### Task material ###
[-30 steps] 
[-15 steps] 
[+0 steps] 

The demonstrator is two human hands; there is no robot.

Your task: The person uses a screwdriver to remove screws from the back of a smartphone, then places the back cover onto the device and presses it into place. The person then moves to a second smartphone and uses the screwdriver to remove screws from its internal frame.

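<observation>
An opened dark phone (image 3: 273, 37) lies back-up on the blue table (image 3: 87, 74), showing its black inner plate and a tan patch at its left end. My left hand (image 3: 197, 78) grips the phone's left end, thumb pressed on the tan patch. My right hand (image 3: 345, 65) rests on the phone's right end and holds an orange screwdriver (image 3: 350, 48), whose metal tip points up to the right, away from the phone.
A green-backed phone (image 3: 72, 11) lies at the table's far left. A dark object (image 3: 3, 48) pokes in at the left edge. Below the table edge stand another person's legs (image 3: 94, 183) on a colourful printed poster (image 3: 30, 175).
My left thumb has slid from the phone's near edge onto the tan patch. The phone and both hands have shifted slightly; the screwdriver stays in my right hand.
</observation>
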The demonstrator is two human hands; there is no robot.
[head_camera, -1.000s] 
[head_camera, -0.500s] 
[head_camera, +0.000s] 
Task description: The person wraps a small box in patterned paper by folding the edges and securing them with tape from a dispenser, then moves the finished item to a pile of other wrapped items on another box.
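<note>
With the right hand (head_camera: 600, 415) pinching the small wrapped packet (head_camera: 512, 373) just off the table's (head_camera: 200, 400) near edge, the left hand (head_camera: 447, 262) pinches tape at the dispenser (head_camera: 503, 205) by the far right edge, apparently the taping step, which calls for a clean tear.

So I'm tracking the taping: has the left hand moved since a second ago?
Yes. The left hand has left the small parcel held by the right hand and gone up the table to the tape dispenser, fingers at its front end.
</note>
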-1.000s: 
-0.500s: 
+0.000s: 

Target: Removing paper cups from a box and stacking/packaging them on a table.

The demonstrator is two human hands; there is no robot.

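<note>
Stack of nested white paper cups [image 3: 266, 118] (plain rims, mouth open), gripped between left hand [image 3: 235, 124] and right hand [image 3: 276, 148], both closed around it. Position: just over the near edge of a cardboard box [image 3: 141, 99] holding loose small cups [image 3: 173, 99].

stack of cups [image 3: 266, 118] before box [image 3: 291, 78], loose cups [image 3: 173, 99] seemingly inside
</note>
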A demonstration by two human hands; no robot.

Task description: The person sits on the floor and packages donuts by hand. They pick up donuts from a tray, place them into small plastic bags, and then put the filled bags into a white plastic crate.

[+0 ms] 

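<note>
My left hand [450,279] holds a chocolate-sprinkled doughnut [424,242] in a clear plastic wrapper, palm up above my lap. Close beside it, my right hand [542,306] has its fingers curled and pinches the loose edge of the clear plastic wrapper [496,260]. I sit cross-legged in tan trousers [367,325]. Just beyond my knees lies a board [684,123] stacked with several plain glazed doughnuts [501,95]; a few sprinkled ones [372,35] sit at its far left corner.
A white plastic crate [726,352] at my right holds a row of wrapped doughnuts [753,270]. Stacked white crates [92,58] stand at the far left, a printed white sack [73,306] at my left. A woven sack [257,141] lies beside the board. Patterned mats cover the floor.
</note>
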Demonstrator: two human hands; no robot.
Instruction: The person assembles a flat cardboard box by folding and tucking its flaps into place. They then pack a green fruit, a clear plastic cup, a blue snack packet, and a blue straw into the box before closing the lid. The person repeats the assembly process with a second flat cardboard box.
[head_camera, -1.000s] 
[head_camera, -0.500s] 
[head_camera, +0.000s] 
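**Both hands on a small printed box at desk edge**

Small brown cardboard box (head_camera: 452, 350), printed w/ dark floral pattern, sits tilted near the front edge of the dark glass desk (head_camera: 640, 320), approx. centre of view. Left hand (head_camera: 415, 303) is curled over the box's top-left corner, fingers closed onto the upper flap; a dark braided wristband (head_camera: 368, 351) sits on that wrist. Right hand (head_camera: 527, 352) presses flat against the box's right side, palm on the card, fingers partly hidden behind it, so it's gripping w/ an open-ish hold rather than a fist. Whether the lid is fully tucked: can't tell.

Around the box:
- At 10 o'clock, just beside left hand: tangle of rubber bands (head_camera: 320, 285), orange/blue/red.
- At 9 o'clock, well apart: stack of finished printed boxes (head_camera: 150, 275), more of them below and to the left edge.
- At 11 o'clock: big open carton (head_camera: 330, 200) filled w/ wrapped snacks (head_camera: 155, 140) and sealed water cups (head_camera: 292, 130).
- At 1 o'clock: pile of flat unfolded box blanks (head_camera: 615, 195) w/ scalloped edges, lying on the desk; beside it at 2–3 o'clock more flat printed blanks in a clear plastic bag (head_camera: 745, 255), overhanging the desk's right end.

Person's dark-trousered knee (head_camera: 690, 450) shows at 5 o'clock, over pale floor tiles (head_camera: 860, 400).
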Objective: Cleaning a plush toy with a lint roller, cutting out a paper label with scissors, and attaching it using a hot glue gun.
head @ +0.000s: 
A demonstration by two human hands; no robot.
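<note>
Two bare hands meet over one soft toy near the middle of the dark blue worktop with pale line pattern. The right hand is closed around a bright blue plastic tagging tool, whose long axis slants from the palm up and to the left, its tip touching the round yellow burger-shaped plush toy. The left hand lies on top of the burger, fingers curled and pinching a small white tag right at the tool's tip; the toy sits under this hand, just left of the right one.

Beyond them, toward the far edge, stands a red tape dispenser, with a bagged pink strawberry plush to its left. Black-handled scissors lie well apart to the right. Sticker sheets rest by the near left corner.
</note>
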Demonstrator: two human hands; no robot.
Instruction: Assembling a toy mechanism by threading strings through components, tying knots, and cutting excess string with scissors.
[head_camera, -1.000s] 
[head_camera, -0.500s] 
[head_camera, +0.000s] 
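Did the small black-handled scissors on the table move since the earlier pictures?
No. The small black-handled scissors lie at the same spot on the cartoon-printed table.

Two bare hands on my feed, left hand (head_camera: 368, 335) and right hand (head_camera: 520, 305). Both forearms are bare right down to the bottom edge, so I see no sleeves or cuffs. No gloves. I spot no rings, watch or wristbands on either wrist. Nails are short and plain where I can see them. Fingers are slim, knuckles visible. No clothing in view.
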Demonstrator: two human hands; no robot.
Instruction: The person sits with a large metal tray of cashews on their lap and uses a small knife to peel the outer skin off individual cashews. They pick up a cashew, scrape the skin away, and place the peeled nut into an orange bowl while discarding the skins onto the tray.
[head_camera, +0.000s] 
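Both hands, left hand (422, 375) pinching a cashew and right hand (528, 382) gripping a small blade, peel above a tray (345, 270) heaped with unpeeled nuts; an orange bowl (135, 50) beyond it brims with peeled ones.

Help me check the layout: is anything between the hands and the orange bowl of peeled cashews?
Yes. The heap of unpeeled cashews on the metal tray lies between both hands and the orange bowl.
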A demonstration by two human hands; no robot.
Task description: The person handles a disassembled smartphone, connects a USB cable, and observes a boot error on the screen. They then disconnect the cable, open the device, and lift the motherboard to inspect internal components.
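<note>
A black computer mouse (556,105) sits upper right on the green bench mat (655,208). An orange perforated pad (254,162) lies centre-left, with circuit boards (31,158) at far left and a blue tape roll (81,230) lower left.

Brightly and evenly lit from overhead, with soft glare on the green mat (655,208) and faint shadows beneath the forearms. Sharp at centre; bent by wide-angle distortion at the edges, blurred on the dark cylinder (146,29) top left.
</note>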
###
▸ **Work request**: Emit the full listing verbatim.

▸ **Exercise solution**:
[-30 steps] 
[-15 steps] 
[+0 steps] 

The demonstrator is two human hands; there is no robot.

Your task: The person uses a screwdriver to remove screws from the back of a smartphone, then places the back cover onto the device and presses it into place. The person then moves to a second smartphone and uses the screwdriver to remove screws from its internal frame.

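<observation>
An opened dark phone (image 3: 273, 37) lies back-up on the blue table (image 3: 87, 74), showing its black inner plate and a tan patch at its left end. My left hand (image 3: 197, 78) grips the phone's left end, thumb pressed on the tan patch. My right hand (image 3: 345, 65) rests on the phone's right end and holds an orange screwdriver (image 3: 350, 48), whose metal tip points up to the right, away from the phone.
A green-backed phone (image 3: 72, 11) lies at the table's far left. A dark object (image 3: 3, 48) pokes in at the left edge. Below the table edge stand another person's legs (image 3: 94, 183) on a colourful printed poster (image 3: 30, 175).
My left thumb has slid from the phone's near edge onto the tan patch. The phone and both hands have shifted slightly; the screwdriver stays in my right hand.
</observation>
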The demonstrator is two human hands; there is no robot.
[head_camera, -1.000s] 
[head_camera, -0.500s] 
[head_camera, +0.000s] 
Task description: The person wraps a small box in patterned paper by folding the edges and securing them with tape from a dispenser, then moves the finished item to a pile of other wrapped items on another box.
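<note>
With the right hand (head_camera: 600, 415) pinching the small wrapped packet (head_camera: 512, 373) just off the table's (head_camera: 200, 400) near edge, the left hand (head_camera: 447, 262) pinches tape at the dispenser (head_camera: 503, 205) by the far right edge, apparently the taping step, which calls for a clean tear.

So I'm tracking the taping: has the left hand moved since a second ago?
Yes. The left hand has left the small parcel held by the right hand and gone up the table to the tape dispenser, fingers at its front end.
</note>
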-1.000s: 
-0.500s: 
+0.000s: 

Target: Removing paper cups from a box and stacking/packaging them on a table.

The demonstrator is two human hands; there is no robot.

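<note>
Stack of nested white paper cups [image 3: 266, 118] (plain rims, mouth open), gripped between left hand [image 3: 235, 124] and right hand [image 3: 276, 148], both closed around it. Position: just over the near edge of a cardboard box [image 3: 141, 99] holding loose small cups [image 3: 173, 99].

stack of cups [image 3: 266, 118] before box [image 3: 291, 78], loose cups [image 3: 173, 99] seemingly inside
</note>
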A demonstration by two human hands; no robot.

Task description: The person sits on the floor and packages donuts by hand. They pick up donuts from a tray, place them into small plastic bags, and then put the filled bags into a white plastic crate.

[+0 ms] 

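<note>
My left hand [450,279] holds a chocolate-sprinkled doughnut [424,242] in a clear plastic wrapper, palm up above my lap. Close beside it, my right hand [542,306] has its fingers curled and pinches the loose edge of the clear plastic wrapper [496,260]. I sit cross-legged in tan trousers [367,325]. Just beyond my knees lies a board [684,123] stacked with several plain glazed doughnuts [501,95]; a few sprinkled ones [372,35] sit at its far left corner.
A white plastic crate [726,352] at my right holds a row of wrapped doughnuts [753,270]. Stacked white crates [92,58] stand at the far left, a printed white sack [73,306] at my left. A woven sack [257,141] lies beside the board. Patterned mats cover the floor.
</note>
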Demonstrator: two human hands; no robot.
Instruction: The person assembles a flat cardboard box by folding and tucking its flaps into place. They then pack a green fruit, a clear plastic cup, a blue snack packet, and a blue straw into the box before closing the lid. The person repeats the assembly process with a second flat cardboard box.
[head_camera, -1.000s] 
[head_camera, -0.500s] 
[head_camera, +0.000s] 
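**Both hands on a small printed box at desk edge**

Small brown cardboard box (head_camera: 452, 350), printed w/ dark floral pattern, sits tilted near the front edge of the dark glass desk (head_camera: 640, 320), approx. centre of view. Left hand (head_camera: 415, 303) is curled over the box's top-left corner, fingers closed onto the upper flap; a dark braided wristband (head_camera: 368, 351) sits on that wrist. Right hand (head_camera: 527, 352) presses flat against the box's right side, palm on the card, fingers partly hidden behind it, so it's gripping w/ an open-ish hold rather than a fist. Whether the lid is fully tucked: can't tell.

Around the box:
- At 10 o'clock, just beside left hand: tangle of rubber bands (head_camera: 320, 285), orange/blue/red.
- At 9 o'clock, well apart: stack of finished printed boxes (head_camera: 150, 275), more of them below and to the left edge.
- At 11 o'clock: big open carton (head_camera: 330, 200) filled w/ wrapped snacks (head_camera: 155, 140) and sealed water cups (head_camera: 292, 130).
- At 1 o'clock: pile of flat unfolded box blanks (head_camera: 615, 195) w/ scalloped edges, lying on the desk; beside it at 2–3 o'clock more flat printed blanks in a clear plastic bag (head_camera: 745, 255), overhanging the desk's right end.

Person's dark-trousered knee (head_camera: 690, 450) shows at 5 o'clock, over pale floor tiles (head_camera: 860, 400).
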Objective: Cleaning a plush toy with a lint roller, cutting out a paper label with scissors, and attaching it using a hot glue gun.
head @ +0.000s: 
A demonstration by two human hands; no robot.
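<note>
Two bare hands meet over one soft toy near the middle of the dark blue worktop with pale line pattern. The right hand is closed around a bright blue plastic tagging tool, whose long axis slants from the palm up and to the left, its tip touching the round yellow burger-shaped plush toy. The left hand lies on top of the burger, fingers curled and pinching a small white tag right at the tool's tip; the toy sits under this hand, just left of the right one.

Beyond them, toward the far edge, stands a red tape dispenser, with a bagged pink strawberry plush to its left. Black-handled scissors lie well apart to the right. Sticker sheets rest by the near left corner.
</note>
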Demonstrator: two human hands; no robot.
Instruction: Assembling a toy mechanism by threading strings through components, tying knots, and cutting excess string with scissors.
[head_camera, -1.000s] 
[head_camera, -0.500s] 
[head_camera, +0.000s] 
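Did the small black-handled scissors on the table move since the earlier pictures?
No. The small black-handled scissors lie at the same spot on the cartoon-printed table.

Two bare hands on my feed, left hand (head_camera: 368, 335) and right hand (head_camera: 520, 305). Both forearms are bare right down to the bottom edge, so I see no sleeves or cuffs. No gloves. I spot no rings, watch or wristbands on either wrist. Nails are short and plain where I can see them. Fingers are slim, knuckles visible. No clothing in view.
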Demonstrator: two human hands; no robot.
Instruction: The person sits with a large metal tray of cashews on their lap and uses a small knife to peel the outer skin off individual cashews. They pick up a cashew, scrape the skin away, and place the peeled nut into an orange bowl while discarding the skins onto the tray.
[head_camera, +0.000s] 
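Both hands, left hand (422, 375) pinching a cashew and right hand (528, 382) gripping a small blade, peel above a tray (345, 270) heaped with unpeeled nuts; an orange bowl (135, 50) beyond it brims with peeled ones.

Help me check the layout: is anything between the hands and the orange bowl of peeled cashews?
Yes. The heap of unpeeled cashews on the metal tray lies between both hands and the orange bowl.
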A demonstration by two human hands; no robot.
Task description: The person handles a disassembled smartphone, connects a USB cable, and observes a boot error on the screen. They then disconnect the cable, open the device, and lift the motherboard to inspect internal components.
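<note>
A black computer mouse (556,105) sits upper right on the green bench mat (655,208). An orange perforated pad (254,162) lies centre-left, with circuit boards (31,158) at far left and a blue tape roll (81,230) lower left.

Brightly and evenly lit from overhead, with soft glare on the green mat (655,208) and faint shadows beneath the forearms. Sharp at centre; bent by wide-angle distortion at the edges, blurred on the dark cylinder (146,29) top left.
</note>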

The full output has already been given.